Stress et laisse électronique

Par Bernard Salengro, secrétaire national CFE-CGC 
en charge de la santé au travail.
Bernard Salengro
Lundi, 17 Janvier, 2011
L'Humanité

« Quand il tire 
sur la laisse, votre employeur vous doit une compensation. »

Selon la dernière édition du baromètre du stress, 
de la CFE-CGC, le niveau de stress de l’encadrement n’a jamais été si élevé depuis que ce sondage est réalisé. On constate une augmentation de la fréquence des symptômes de stress, qu’il s’agisse des douleurs lombaires en rapport avec le travail, du désir de quitter son travail, 
du désir de retraite anticipée ou de la tendance à consulter un psy. Plus des deux tiers des cadres interrogés évoquent des troubles du sommeil en rapport avec 
le travail, un quart d’entre eux mentionnent des difficultés conjugales liées à leur travail, évoquant même pour 
6 % d’entre eux des idées suicidaires. Malgré ces malaises suscités par leurs conditions de travail, 78 % des cadres interrogés estiment que l’entreprise ne s’en préoccupe pas !

À l’occasion du dernier sondage, un point particulier a été exploré : l’usage des outils de communication. La question a été posée : avez-vous le sentiment de pouvoir vous déconnecter ? Les réponses sont troublantes : pour 70 %, c’est évident en congé, mais en week-end ils ne sont plus que 64 %, et en soirée 58 %, à avoir le sentiment qu’ils peuvent se déconnecter ! Ils reconnaissent à plus de 80 % que les délais de réponse attendus avec ces outils sont très courts et que cela accroît fortement le volume de travail.

On ne s’étonnera pas qu’en un an le pourcentage d’employeurs qui offrent un smartphone ait grimpé de 16 %. Cadeau désintéressé ? On constate également un taux 
de 70 % d’entre eux pour qui l’entreprise a offert l’accès au réseau à distance ! Incontestablement, on a là une explication aux cas de « workaholisme » de plus en plus souvent rencontrés.
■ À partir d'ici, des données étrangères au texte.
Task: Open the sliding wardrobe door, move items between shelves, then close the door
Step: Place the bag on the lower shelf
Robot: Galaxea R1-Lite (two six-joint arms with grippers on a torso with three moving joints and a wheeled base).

Le workaholique est centré, voire obsédé par son travail qui occupe toute sa vie ; 
la décompensation de ces gros travailleurs apparaît 
d’une façon ou d’une autre sans coup férir.

Faudra-t-il, comme cela se fait aux États-Unis, intenter une action en justice pour réclamer les heures supplémentaires ainsi produites ? Ces merveilleuses machines disposent en effet de mémoires électroniques sur lesquelles on peut s’appuyer pour étayer sa plainte, et comme le dit un avocat de salariés américains, maître Geiger : « Quand il tire sur la laisse, votre employeur vous doit une compensation. »

Les nouveaux outils que sont l’ordinateur et les outils de communication à distance modifient complètement les situations de travail. Non seulement par cette laisse électronique qui expulse les moments de respiration dans le travail et envahit la vie privée, mais également par tous ces merveilleux logiciels (type ERP, experts, SAP et autres) qui imposent leur rythme et leur procédure. Ne serions-nous pas dans une phase d’industrialisation du travail tertiaire analogue à la phase d’industrialisation qui a vu les artisans manuels se retrouver rivés à la chaîne de montage chez Ford ou Citroën, désespérés de ne plus avoir le plaisir de leur œuvre ! C’est dire si, face à cette révolution du travail, 
des outils de prévention sont nécessaires, permettant 
de rendre visibles et de réguler ces difficultés, en particulier par une réforme de la santé au travail. Cette instance 
est la seule qui soit restée à la main des employeurs, 
les autres institutions (branche accidents du travail-maladies professionnelles, INRS, Eurogip, Anact, OPPBTP) bénéficient d’un contrôle par une gestion où les représentants 
des salariés sont en situation d’orienter et de contrôler les activités. Pour que cette organisation soit réellement protectrice de la santé des salariés, il faut une indépendance de ses acteurs (médecins du travail, IPRP) garantissant que leurs actions sont réellement au profit des salariés. 
C’est l’enjeu d’une gouvernance au minimum réellement paritaire qui, seule, permettrait un fonctionnement transparent en rapport avec les objectifs affichés. 
C’est tout l’enjeu de la prochaine réforme que va voter prochainement votre parlementaire.